I'm building this to learn about all this stuff, my first project. I want to use it for camping and whatnot around the house.
So the advert says: "EACH CELL IS RATED AT 200A DISCHARGE AND CAN BE CHARGED AT 80A. "
The question I have is, does a 13.8v 40amp charger seem ok with the battery I am building?
I want to charge via solar, but am also tweaking an HP server power supply to the 13.8v 40 amp output and want to be able to use that to charge as well.

For solar, I am just learning about panels. I am thinking 2 or 3 175W panels. I already ordered a Victron 100/50 controller.
Any advice is greatly appreciated!
Thanks
 
4S5P of 8Ah cells should be a 40Ah battery.

Assuming the cells meet spec, CC/CV at 13.8V/40A will be fine; however, to get the battery fully charged, current will likely fall off very rapidly at 13.8V, and charging will be complete once the current has dropped to about 2A. This might take a few hours.
 
Thanks so much! My batteries and other stuff should arrive this week. I might post to this thread as I work on the build and balancing/charging before putting them together.
 
4S5P of 8Ah cells should be a 40Ah battery.

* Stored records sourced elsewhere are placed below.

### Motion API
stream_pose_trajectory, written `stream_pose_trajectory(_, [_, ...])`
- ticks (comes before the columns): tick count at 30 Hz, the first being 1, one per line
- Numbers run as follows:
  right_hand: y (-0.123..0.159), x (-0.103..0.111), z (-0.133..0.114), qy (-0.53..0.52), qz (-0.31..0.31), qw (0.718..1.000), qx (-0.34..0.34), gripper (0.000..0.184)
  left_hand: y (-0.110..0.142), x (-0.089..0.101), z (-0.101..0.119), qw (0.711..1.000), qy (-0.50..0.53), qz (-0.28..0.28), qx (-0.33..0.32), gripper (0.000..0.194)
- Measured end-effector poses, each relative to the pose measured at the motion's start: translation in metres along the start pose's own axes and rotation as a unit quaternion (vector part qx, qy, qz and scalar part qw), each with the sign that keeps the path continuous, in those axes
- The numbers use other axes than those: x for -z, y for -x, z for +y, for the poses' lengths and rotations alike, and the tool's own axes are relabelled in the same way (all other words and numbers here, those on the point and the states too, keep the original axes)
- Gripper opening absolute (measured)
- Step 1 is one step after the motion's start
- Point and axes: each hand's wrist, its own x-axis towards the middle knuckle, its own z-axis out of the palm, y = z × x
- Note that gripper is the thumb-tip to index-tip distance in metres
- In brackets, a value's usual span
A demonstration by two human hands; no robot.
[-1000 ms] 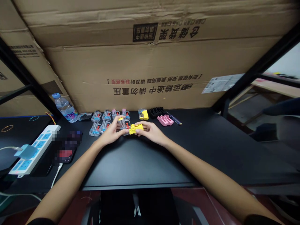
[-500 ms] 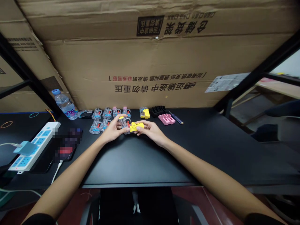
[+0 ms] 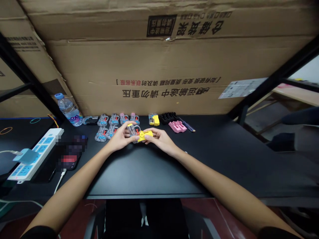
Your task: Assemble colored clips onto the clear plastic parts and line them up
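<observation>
My left hand (image 3: 122,136) is closed around a small clear plastic toy water gun (image 3: 134,130) with a yellow cap and a red trigger. In my right hand (image 3: 160,138) a yellow plastic piece (image 3: 145,135) with a round boss is pinched between thumb and fingers. The yellow piece touches the clear toy at its right side; whether they are joined I cannot tell. Several similar clear toys (image 3: 101,133) with red and blue parts lie just beyond my left hand. Behind my right hand stands another clear toy with a yellow part (image 3: 154,119).
Pink plastic pieces (image 3: 177,126), black plastic pieces (image 3: 168,118) and a pen (image 3: 188,125) lie at the back right. To the left are a water bottle (image 3: 69,109), a power strip (image 3: 37,154) and a phone (image 3: 72,154). A cardboard wall (image 3: 149,63) closes off the back.
Both hands keep their holds, with the yellow piece shifted very slightly against the clear toy. A tiny white spot now shows beside my right forearm.
</observation>
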Motion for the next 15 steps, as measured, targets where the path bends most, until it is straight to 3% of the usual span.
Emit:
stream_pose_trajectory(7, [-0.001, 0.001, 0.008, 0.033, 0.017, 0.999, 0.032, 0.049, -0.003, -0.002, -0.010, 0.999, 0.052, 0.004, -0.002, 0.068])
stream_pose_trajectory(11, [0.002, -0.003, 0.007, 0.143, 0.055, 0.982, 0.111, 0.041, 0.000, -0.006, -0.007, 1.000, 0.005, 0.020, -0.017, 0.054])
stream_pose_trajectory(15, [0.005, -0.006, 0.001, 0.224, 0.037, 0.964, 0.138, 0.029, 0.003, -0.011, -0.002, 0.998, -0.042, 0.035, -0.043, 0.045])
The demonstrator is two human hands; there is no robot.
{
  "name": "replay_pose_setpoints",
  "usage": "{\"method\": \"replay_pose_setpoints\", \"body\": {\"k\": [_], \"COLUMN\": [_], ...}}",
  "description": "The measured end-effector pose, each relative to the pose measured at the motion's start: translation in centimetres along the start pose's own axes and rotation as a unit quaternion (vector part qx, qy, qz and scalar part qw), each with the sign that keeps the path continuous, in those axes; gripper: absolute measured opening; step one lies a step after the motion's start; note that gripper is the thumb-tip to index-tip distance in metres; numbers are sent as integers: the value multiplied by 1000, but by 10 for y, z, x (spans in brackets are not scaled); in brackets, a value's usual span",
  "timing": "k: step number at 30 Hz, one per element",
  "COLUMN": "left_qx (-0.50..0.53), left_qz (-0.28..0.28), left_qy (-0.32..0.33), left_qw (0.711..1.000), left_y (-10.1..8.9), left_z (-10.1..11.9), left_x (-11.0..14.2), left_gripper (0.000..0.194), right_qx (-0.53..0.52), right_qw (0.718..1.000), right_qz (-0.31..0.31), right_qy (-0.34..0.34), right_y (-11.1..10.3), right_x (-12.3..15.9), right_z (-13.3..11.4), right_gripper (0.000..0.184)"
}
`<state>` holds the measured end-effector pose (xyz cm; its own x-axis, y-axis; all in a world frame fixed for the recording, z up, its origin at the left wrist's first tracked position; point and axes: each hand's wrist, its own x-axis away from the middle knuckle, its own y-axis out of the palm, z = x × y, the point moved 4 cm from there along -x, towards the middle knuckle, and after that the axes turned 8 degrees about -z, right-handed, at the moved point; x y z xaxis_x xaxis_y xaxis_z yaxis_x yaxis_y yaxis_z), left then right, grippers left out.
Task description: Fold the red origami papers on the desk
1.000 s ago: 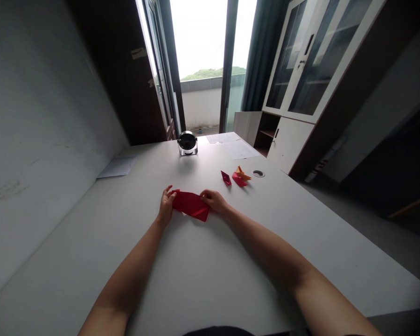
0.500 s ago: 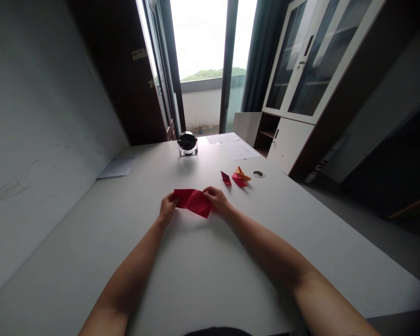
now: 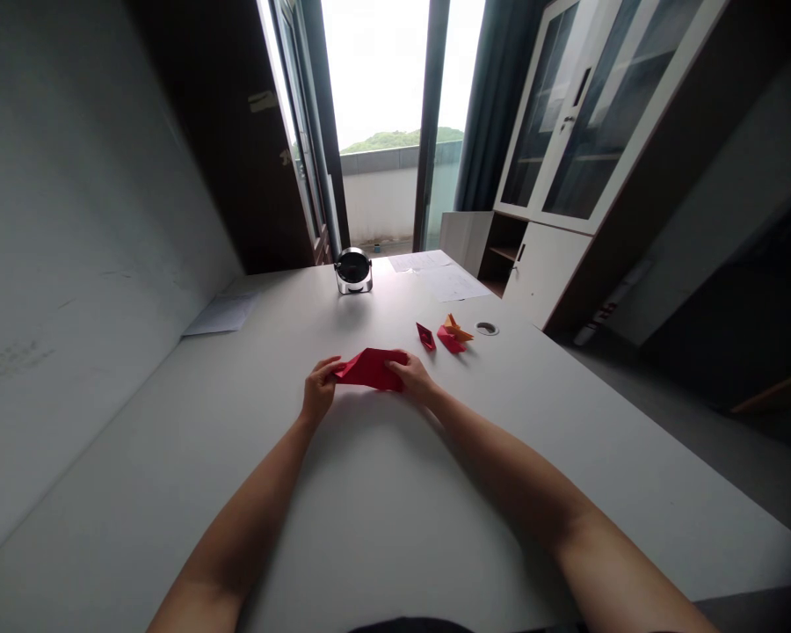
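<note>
A sheet of red paper (image 3: pixel 371 369), folded with a peak along its upper edge, is stretched between my two hands just above the table. My left hand (image 3: pixel 320 387) is closed on its left corner, fingertips pinching the paper. My right hand (image 3: pixel 414 376) grips the right end, thumb lying over the front face. Beyond my right hand lie a small red folded paper boat (image 3: pixel 425 337) and a second red folded paper piece (image 3: pixel 451 339), with an orange folded paper piece (image 3: pixel 458 327) resting against it.
The white table (image 3: pixel 369 510) runs toward the window. At its far end stands a round black device in a silver stand (image 3: pixel 354 271). Paper sheets lie at the back right (image 3: pixel 452 281) and by the left wall (image 3: pixel 221 315). A round cable hole (image 3: pixel 486 329) is set near the right edge.
The red paper has been turned and lifted at its middle; its lower right corner no longer hangs down. My right hand has shifted slightly right, with the thumb now across the paper.
</note>
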<state>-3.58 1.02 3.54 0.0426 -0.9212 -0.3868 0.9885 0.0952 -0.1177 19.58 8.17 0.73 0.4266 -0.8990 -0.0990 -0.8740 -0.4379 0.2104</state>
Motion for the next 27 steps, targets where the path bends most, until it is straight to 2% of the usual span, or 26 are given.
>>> {"method": "replay_pose_setpoints", "body": {"k": [3, 7, 13, 16, 23, 27], "left_qx": [1, -4, 13, 21, -14, -40], "left_qz": [-40, -95, -85, -105, -187, -174], "left_qy": [-7, -13, -59, -87, -109, -100], "left_qw": [999, 995, 995, 990, 976, 979], "left_y": [9, 13, 12, 14, 17, 17], "left_z": [8, 10, -9, -19, -24, -20], "left_x": [2, 3, 2, 3, 4, 4], "left_gripper": [24, 25, 42, 53, 28, 27], "right_qx": [10, 12, 14, 12, 17, 31], "right_qw": [1000, 999, 999, 999, 999, 999], "right_qz": [27, 38, 34, 31, 27, 17], "right_qy": [-9, -18, -29, -34, -24, -25], "right_y": [-1, -3, -5, -5, -5, -3], "right_x": [-1, -1, 0, 0, 1, 1], "right_z": [2, 0, -1, -1, -1, -2], "right_gripper": [38, 36, 36, 36, 39, 38]}}
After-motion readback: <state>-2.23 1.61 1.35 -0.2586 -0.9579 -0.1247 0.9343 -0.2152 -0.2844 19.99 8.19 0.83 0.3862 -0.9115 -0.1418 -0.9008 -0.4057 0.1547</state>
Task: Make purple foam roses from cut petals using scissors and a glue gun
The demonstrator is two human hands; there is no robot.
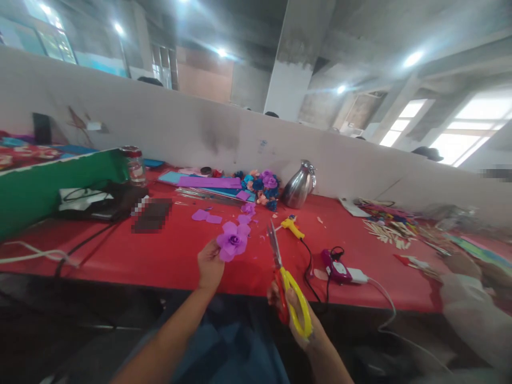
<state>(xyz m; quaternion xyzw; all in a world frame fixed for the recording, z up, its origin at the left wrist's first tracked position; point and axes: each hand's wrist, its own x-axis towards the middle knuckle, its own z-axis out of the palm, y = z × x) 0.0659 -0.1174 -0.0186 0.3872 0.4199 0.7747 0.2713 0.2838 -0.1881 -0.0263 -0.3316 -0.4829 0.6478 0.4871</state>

Assuming the cells meet spec, CC/CV at 13.8V/40A will be fine; however, to get the battery fully charged, current will likely fall off very rapidly at 13.8V, and charging will be complete once the current has dropped to about 2A. This might take a few hours.
I am getting my bus bars together today and have my HP power supply built and tweaked. The supply is at 13.8v and 60Amps, not 40 like I originally said. Is that still ok for charging my 4s6p bank? (I decided to go 6p instead of 5).
I have discharged each battery with a discharge tester like the one pictured below, to 2.1v each. I kept a spreadsheet on original voltage, discharge voltage, and resistance levels for each.
My question now, assuming 13.8v 60Amp CC/CV charger is suitable is this: Do I connect the positive to the main positive on the bank, then the main negative of the charger to the P- on my BMS?
I think that is right, I just don't want to blow anything up.
Second question: Will this balance my batteries? These are used LifePo4 cells and not all had matching stats on the discharge test.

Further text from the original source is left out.